Reasons to Hold a Family Meeting for Midlife Siblings and the Aging Family Post the Holidays.

Family meetings can be a brutal tug-of-war.

Over the holidays midlife and aging families can seize up like an open fist. They often end up in counseling over parent care or midlife sibling issues.

This can prompt midlife and aging professionals to suggest a family meeting. If midlife family caregivers , usually middle aged siblings, are having a tough time sharing tasks, a family meeting is an opportunity where professionals can coach family members to divide tasks and delegate responsibilities so no one person is doing it all.

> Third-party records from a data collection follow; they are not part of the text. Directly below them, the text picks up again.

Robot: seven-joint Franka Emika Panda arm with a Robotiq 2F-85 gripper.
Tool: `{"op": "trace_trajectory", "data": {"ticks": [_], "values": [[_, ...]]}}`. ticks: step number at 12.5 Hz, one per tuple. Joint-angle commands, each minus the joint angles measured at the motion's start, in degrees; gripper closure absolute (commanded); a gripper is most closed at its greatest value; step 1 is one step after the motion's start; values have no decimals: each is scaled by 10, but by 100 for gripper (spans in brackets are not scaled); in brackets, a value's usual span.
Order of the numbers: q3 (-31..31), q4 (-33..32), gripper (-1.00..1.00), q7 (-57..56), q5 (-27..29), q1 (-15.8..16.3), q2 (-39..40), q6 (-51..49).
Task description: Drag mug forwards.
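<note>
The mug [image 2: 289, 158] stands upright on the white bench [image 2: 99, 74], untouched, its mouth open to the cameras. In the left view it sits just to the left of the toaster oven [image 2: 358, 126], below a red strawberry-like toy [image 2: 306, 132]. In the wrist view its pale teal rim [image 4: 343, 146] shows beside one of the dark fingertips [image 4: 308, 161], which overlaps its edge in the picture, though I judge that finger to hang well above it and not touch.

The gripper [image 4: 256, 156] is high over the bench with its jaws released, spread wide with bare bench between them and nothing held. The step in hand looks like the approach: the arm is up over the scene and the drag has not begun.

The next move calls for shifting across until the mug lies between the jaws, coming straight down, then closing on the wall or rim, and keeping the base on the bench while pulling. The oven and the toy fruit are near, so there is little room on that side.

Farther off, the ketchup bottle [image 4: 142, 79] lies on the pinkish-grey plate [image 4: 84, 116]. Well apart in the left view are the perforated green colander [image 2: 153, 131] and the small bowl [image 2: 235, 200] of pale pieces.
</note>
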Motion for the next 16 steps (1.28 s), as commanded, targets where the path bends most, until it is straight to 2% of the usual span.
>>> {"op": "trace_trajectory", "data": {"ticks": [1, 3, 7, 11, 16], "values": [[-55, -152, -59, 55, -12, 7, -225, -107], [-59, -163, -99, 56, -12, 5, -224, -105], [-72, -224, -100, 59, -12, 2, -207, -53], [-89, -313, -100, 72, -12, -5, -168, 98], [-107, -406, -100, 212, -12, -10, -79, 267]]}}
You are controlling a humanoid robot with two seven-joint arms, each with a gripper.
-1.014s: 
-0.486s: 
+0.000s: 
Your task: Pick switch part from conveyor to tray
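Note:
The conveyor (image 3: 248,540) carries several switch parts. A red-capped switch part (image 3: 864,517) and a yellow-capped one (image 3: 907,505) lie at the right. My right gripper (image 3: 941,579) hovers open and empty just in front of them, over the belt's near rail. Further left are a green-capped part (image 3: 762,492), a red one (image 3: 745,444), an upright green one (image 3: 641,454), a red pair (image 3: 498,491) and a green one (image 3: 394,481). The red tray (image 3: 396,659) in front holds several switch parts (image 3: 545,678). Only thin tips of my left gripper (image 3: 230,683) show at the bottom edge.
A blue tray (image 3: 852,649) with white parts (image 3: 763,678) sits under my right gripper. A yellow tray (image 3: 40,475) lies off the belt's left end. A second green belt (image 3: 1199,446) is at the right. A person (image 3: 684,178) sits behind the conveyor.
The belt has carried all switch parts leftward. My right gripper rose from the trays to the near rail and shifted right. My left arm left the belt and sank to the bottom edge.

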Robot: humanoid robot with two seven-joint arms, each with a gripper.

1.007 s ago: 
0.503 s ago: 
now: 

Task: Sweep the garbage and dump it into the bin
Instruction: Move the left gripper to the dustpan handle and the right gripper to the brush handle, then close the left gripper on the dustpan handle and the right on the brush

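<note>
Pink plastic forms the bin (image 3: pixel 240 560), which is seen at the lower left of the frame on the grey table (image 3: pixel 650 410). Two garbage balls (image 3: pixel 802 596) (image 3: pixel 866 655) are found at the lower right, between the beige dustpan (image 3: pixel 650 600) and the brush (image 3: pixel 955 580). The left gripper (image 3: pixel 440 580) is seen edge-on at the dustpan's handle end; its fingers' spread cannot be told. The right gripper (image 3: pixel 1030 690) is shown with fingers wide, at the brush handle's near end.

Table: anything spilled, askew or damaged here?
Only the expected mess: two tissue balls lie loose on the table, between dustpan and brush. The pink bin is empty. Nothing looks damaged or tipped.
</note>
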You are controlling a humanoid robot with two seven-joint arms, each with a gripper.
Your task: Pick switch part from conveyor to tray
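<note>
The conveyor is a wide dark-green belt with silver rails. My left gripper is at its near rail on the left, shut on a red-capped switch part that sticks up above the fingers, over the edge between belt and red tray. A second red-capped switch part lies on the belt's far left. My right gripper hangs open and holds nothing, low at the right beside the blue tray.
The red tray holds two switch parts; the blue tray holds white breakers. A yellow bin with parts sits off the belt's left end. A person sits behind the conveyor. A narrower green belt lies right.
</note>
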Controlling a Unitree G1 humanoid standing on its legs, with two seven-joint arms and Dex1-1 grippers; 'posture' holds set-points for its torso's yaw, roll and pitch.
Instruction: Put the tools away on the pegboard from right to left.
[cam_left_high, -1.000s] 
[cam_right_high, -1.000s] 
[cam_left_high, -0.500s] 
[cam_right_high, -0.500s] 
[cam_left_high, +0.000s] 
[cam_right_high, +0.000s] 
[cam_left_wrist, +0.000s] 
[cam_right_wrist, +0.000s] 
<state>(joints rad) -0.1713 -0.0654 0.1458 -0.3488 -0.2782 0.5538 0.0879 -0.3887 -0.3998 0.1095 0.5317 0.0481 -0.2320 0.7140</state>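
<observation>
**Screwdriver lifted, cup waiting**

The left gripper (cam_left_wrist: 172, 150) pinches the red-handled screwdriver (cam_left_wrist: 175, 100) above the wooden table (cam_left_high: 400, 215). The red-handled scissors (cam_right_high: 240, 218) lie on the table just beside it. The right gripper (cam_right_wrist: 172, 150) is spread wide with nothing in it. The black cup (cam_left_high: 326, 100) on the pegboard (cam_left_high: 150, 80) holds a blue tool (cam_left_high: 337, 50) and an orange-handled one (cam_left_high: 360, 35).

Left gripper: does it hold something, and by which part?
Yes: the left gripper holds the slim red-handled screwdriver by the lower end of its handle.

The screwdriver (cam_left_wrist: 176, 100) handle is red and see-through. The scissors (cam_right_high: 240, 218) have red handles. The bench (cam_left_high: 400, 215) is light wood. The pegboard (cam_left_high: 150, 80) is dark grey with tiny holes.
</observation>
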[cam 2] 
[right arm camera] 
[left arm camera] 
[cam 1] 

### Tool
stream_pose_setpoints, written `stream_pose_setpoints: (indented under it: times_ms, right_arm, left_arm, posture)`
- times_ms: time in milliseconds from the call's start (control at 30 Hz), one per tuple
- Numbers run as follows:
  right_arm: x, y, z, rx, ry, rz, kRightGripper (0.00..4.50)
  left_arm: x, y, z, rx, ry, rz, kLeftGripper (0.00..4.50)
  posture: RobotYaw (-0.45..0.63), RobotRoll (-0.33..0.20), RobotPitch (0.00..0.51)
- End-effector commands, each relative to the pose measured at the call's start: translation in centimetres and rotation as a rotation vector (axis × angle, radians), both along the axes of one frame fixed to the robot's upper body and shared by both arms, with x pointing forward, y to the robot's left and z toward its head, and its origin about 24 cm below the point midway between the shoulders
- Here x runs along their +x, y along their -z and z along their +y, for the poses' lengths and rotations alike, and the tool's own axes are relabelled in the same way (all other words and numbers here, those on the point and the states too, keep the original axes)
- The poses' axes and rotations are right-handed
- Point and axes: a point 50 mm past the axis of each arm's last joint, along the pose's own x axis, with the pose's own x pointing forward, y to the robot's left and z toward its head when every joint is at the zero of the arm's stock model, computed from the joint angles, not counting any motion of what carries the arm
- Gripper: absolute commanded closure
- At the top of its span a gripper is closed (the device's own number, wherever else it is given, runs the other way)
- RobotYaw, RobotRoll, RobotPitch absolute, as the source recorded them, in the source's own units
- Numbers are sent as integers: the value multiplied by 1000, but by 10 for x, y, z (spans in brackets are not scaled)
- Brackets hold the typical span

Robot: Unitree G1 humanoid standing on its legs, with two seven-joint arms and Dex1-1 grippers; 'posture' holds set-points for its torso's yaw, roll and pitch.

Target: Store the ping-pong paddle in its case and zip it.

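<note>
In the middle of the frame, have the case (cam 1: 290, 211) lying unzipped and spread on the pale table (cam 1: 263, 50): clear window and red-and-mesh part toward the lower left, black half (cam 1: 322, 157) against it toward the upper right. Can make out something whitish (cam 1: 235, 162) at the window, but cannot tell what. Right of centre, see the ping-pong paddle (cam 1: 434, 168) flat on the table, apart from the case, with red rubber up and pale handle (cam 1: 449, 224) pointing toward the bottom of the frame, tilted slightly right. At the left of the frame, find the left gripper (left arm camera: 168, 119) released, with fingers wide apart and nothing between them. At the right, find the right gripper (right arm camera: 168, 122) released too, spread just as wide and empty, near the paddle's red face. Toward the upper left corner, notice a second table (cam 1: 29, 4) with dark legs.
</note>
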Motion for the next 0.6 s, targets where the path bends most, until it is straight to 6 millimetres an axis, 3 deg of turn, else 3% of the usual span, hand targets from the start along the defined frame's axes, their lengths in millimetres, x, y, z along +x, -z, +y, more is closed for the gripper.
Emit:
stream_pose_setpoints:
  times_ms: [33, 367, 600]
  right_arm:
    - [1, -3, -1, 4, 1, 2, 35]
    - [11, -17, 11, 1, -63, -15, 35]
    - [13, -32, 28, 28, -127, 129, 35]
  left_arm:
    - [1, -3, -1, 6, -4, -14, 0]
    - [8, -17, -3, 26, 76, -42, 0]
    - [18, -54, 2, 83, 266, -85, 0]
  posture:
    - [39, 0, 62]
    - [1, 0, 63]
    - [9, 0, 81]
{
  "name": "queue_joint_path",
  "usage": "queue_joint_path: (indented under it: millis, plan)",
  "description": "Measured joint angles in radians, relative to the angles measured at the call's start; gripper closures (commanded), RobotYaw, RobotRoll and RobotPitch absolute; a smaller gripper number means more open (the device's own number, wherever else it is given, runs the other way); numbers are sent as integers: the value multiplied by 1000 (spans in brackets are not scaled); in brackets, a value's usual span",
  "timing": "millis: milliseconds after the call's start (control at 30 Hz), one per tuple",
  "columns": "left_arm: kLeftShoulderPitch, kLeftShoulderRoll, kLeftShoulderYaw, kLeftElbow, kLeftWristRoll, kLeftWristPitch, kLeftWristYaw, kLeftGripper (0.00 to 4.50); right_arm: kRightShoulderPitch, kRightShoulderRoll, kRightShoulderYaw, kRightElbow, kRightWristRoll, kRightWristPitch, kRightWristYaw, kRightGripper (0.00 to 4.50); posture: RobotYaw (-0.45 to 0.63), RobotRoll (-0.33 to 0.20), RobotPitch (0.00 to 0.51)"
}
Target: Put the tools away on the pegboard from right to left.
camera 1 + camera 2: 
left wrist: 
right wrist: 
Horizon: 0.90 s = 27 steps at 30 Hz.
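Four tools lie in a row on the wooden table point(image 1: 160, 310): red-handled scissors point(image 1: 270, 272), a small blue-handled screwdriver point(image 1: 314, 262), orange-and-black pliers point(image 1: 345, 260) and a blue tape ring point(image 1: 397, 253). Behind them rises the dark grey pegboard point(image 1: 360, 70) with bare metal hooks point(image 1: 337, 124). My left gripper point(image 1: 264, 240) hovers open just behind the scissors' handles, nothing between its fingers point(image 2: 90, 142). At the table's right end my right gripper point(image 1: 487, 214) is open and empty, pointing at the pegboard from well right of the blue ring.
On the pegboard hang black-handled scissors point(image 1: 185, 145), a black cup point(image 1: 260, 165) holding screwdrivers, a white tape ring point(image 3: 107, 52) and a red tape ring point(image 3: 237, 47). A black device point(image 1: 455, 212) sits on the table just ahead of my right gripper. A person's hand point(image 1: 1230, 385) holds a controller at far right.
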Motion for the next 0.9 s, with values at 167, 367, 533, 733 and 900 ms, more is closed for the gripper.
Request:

A family meeting to work on forgiveness techniques http://www.amazon.com/Mom-Loves-You-Best-Relationships/dp/0882823213 may have to be held pre this meeting, if midlife siblings are estranged and cannot work as a team .

Family meetings are an excellent way to help families plan for an older person’s disabilities, manage incapacity, or solve a crisis with an older person, including decisions such as whether a person be put on life support or move out of his or her home of many years because upkeep is a problem.

They are a great way to do general problem solving with a family. It is inevitable that when you arrange a family meeting in which hard decisions must be made ,that adult children revert back to their childhood personas and dredge up old hurts and angers ,while trying to solving here-and-now problems. http://www.youtube.com/watch?v=0NkQdNMZvSY

Who Should Moderate a Family Meeting?

A seasoned counselor can moderate the meeting if she or he has skills and experience in mediation. Five years of experience with dysfunctional families is a good benchmark to assess whether you can mediate a family meeting with a midlife or aging family in crisis. If you are licensed clinical social worker with a background in aging or mediation and experience with dysfunctional families you are the perfect professional.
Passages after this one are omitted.